3. Partecipazione limitata alle fasi finali
Molti strumenti di pianificazione, come i piani di protezione civile, continuano ad essere percepiti come documenti puramente tecnici. La cittadinanza viene spesso coinvolta solo dopo l’approvazione dei piani, riducendo la partecipazione a una funzione informativa.
4. Limiti degli strumenti digitali
I canali online sono sempre più utilizzati, ma la partecipazione digitale rischia di rimanere superficiale se non accompagnata da percorsi deliberativi più strutturati.

Trasparenza ambientale e partecipazione: il nodo ancora aperto

Le conclusioni del lavoro di ISPRA evidenziano quindi una sfida chiara: trasformare la partecipazione da iniziativa sporadica a pratica stabile dell’azione pubblica. Proprio su questo punto il Trentino mostra ancora margini di miglioramento.

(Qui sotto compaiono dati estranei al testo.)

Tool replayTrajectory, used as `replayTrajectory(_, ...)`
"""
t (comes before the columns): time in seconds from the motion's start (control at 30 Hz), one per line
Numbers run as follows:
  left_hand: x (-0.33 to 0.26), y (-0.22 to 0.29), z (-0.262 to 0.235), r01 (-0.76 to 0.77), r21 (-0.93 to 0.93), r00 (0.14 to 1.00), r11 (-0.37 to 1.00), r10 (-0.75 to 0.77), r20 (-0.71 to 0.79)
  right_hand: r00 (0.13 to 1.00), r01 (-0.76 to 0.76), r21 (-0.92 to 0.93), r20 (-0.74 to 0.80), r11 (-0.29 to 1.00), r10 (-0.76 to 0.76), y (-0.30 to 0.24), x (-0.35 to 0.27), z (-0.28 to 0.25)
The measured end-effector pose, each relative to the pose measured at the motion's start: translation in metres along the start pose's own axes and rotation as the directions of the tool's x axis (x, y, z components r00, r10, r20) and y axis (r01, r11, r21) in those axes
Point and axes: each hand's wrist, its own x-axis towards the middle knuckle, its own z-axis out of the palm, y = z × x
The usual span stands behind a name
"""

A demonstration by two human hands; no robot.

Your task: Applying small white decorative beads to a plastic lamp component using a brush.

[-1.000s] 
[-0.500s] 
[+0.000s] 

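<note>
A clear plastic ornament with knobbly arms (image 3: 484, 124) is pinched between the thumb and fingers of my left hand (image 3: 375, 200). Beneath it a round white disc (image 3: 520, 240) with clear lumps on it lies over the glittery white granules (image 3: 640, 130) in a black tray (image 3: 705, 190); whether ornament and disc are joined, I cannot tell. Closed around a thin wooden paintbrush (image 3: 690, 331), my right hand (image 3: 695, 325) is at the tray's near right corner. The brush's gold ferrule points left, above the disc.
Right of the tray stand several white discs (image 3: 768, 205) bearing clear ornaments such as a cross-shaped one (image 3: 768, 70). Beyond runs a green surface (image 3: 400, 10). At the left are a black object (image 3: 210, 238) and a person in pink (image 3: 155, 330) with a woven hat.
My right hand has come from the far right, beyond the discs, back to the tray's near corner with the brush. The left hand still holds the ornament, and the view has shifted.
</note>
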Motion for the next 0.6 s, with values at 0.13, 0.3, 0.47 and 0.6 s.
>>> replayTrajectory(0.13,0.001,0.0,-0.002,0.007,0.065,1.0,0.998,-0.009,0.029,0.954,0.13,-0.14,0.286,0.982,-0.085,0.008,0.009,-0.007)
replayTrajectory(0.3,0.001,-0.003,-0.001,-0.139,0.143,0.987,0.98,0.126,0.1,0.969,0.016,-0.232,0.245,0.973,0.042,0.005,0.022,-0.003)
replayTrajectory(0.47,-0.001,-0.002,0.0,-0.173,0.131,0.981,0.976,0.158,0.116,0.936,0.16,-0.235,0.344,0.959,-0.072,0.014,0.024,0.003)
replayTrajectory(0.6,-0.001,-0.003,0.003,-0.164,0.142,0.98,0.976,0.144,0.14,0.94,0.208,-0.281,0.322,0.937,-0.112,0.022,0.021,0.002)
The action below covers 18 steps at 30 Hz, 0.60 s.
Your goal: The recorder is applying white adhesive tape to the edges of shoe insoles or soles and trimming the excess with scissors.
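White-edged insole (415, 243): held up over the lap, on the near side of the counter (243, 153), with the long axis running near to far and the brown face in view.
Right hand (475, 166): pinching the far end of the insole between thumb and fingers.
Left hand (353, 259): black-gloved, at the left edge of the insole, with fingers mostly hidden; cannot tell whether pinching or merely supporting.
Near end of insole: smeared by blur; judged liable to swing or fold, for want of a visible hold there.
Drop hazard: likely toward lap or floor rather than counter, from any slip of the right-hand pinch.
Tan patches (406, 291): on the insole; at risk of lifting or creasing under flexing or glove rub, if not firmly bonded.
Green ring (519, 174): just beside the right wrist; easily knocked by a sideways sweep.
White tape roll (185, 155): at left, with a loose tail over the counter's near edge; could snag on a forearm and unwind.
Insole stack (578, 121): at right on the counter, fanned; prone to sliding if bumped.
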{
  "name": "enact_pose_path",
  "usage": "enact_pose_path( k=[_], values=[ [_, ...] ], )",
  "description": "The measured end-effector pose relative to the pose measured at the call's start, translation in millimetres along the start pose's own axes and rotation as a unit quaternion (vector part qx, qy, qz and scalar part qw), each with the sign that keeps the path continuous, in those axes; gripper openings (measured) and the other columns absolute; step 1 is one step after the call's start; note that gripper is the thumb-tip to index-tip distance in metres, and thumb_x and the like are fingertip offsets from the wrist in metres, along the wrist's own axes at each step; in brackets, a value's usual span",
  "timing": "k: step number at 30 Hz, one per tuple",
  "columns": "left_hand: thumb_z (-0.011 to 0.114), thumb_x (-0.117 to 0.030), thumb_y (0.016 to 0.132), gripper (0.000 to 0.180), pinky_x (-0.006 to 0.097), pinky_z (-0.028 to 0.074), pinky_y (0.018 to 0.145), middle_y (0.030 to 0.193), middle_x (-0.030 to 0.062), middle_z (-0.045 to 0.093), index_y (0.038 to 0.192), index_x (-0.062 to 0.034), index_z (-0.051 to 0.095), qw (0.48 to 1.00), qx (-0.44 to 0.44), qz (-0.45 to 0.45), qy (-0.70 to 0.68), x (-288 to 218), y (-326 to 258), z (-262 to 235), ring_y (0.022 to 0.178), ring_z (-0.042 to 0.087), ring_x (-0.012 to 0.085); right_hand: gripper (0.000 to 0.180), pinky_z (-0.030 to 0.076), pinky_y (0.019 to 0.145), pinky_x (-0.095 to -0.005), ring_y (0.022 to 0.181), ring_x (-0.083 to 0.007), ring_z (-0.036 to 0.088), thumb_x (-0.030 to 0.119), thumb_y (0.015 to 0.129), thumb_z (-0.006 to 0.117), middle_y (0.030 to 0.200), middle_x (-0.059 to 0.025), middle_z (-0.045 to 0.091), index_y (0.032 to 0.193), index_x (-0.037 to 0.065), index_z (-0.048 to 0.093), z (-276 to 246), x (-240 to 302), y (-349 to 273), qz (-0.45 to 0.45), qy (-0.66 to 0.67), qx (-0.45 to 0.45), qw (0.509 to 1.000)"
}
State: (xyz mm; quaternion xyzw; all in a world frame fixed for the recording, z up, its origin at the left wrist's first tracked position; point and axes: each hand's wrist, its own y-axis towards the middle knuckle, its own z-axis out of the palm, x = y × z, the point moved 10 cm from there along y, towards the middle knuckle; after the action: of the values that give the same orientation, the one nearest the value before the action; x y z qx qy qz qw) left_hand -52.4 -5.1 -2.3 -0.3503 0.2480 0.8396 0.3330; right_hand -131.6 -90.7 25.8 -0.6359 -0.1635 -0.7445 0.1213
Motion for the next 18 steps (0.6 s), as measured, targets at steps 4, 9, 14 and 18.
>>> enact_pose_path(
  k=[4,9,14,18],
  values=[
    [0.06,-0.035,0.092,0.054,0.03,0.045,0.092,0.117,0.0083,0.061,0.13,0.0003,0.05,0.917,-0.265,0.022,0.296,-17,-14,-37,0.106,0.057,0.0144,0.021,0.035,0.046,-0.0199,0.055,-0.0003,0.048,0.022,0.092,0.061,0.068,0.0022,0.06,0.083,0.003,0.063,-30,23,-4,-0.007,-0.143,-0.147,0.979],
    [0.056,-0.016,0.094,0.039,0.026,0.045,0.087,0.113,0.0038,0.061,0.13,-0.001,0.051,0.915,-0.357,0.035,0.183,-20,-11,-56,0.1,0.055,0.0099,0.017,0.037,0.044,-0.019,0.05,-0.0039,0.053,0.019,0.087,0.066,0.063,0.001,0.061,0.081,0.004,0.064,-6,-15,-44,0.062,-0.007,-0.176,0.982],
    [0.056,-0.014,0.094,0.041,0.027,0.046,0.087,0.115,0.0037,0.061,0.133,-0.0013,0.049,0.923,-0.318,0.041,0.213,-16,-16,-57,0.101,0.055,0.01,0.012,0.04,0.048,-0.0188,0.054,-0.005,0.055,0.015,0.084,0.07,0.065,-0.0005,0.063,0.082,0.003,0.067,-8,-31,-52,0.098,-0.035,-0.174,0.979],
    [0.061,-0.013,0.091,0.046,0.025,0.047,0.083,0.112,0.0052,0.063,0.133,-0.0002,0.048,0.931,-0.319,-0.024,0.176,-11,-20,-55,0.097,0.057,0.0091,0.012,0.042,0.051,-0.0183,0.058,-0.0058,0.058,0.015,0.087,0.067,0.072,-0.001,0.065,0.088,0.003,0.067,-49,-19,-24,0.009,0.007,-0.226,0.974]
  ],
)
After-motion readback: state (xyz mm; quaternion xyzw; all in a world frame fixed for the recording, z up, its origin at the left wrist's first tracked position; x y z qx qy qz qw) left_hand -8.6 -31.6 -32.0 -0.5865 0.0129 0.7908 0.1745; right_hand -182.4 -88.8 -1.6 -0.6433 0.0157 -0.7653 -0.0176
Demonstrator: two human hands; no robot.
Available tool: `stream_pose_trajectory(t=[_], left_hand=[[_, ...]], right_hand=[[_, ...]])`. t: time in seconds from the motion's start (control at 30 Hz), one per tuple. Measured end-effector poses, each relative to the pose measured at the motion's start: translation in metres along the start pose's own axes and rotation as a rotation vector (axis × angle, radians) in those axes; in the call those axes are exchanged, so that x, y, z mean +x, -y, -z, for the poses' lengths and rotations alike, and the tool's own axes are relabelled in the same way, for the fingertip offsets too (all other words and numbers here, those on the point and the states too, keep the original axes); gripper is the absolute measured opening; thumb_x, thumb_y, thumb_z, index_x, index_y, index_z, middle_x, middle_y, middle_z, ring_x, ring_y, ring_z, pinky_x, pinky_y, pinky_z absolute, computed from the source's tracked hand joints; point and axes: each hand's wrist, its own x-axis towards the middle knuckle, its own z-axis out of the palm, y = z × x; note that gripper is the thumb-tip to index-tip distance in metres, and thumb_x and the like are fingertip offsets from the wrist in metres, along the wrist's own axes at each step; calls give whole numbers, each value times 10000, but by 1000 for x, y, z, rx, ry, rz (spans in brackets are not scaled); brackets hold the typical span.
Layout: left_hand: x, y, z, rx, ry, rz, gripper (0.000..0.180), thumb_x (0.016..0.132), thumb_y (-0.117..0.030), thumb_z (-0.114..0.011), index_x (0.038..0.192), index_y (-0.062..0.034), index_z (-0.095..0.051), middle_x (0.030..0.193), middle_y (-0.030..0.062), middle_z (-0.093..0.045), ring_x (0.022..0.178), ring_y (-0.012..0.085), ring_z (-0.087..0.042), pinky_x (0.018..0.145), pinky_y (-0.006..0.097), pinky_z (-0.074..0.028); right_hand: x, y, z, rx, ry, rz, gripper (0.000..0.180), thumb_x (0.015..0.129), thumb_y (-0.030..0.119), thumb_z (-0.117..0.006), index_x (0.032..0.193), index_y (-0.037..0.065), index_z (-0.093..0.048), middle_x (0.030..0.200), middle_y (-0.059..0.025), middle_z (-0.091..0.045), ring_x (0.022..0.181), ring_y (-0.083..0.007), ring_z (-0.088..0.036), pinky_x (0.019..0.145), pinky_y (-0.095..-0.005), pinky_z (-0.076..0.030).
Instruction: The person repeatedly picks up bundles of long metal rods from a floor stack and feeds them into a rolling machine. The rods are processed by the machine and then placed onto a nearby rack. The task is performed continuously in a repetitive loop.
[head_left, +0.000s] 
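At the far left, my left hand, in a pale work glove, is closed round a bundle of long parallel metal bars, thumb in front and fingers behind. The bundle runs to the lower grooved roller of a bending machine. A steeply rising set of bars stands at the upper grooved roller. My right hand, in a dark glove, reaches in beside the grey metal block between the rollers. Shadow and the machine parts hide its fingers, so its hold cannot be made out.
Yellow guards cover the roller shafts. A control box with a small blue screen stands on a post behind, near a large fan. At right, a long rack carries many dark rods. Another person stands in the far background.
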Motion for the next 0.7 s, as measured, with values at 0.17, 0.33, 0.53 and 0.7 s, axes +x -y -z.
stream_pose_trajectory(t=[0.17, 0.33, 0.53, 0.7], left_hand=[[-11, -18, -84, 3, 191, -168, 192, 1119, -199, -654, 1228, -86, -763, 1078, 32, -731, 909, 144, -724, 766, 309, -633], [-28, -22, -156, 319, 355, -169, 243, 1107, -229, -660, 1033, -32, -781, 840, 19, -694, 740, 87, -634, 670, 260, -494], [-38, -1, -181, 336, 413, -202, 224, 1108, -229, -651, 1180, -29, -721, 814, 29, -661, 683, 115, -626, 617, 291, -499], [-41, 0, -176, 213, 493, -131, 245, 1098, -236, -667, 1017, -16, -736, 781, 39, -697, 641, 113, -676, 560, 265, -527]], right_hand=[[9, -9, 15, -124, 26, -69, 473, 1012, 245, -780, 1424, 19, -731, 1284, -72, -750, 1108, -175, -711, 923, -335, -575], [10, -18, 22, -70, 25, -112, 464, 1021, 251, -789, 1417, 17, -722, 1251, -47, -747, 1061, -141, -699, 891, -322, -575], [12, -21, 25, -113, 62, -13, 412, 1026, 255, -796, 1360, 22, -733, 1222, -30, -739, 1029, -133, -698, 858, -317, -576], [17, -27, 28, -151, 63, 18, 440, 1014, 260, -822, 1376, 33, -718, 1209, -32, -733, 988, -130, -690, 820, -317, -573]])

Negli ultimi mesi Più Democrazia in Trentino ha presentato diverse osservazioni ai piani di prevenzione della corruzione e della trasparenza e ai PIAO di alcuni enti locali, chiedendo in particolare:
una pubblicazione più completa delle informazioni ambientali rilevanti per i cittadini;
l’utilizzo di piattaforme digitali di partecipazione per facilitare il contributo della popolazione ai processi decisionali.

Queste proposte sono state recepite solo parzialmente dal Comune di Storo e dal Comune di Trento (nei prossimi giorni pubblicheremo una sintesi sul recepimento delle nostre osservazioni al Piao di Trento) mentre non sono state recepite affatto dalla Provincia autonoma di Trento. In generale, gli enti pubblici trentini continuano a utilizzare strumenti di consultazione limitati e prevalentemente informativi.

Un caso emblematico riguarda la richiesta di migliorare la pubblicazione delle informazioni ambientali relative alla contaminazione da PFAS nella falda del Chiese nel Comune di Storo, dove alcune osservazioni dell’associazione hanno portato a primi miglioramenti sul piano della trasparenza, ma dove resta ancora aperto il tema della piena accessibilità dei dati e degli studi tecnici.

Una partecipazione che deve diventare strutturale

Il lavoro di ISPRA conferma che il Trentino disporrebbe delle competenze tecniche, delle esperienze e anche di una discreta sensibilità sociale – soprattutto tra i giovani – per sviluppare politiche climatiche realmente partecipate.

Il passo successivo consisterebbe però nel passare da una partecipazione episodica e spesso legata a esigenze di comunicazione istituzionale a una partecipazione istituzionalizzata, dotata di risorse dedicate, strumenti digitali accessibili e procedure chiare, orientate a perseguire concretamente la tutela dell’ambiente e l’adattamento ai cambiamenti climatici.

In questa prospettiva, gli enti pubblici regionali e provinciali dovrebbero intervenire anche sotto il profilo normativo: da un lato chiarendo definitivamente gli obblighi di pubblicazione delle informazioni ambientali, dall’altro rimuovendo gli ostacoli alla partecipazione ancora presenti nelle leggi delle autonomie e negli statuti comunali. Al loro posto andrebbe introdotta una disciplina capace di favorire un confronto strutturato e continuo tra istituzioni e cittadini accompagnata dall’introduzione e dall’utilizzo di piattaforme digitali funzionali ai processi partecipativi come Decidim.

Mancano inoltre strumenti che garantiscano una effettiva giustizia ambientale, in grado di bilanciare l’azione civica rispetto alla debordante influenza esercitata sulla politica da soggetti dotati di massicce risorse economiche e finanziarie.

Anche dal lato delle associazioni ambientaliste esiste uno spazio di miglioramento: una maggiore cooperazione e un’azione meno frammentata potrebbero contribuire a portare all’attenzione pubblica le criticità sistemiche che questo contributo e l’azione di Più Democrazia in Trentino hanno cercato di evidenziare.

Solo in questo modo i principi della Convenzione di Aarhus potranno tradursi in una pratica concreta di democrazia ambientale, capace di migliorare la qualità delle decisioni pubbliche e rafforzare la fiducia dei cittadini nelle istituzioni.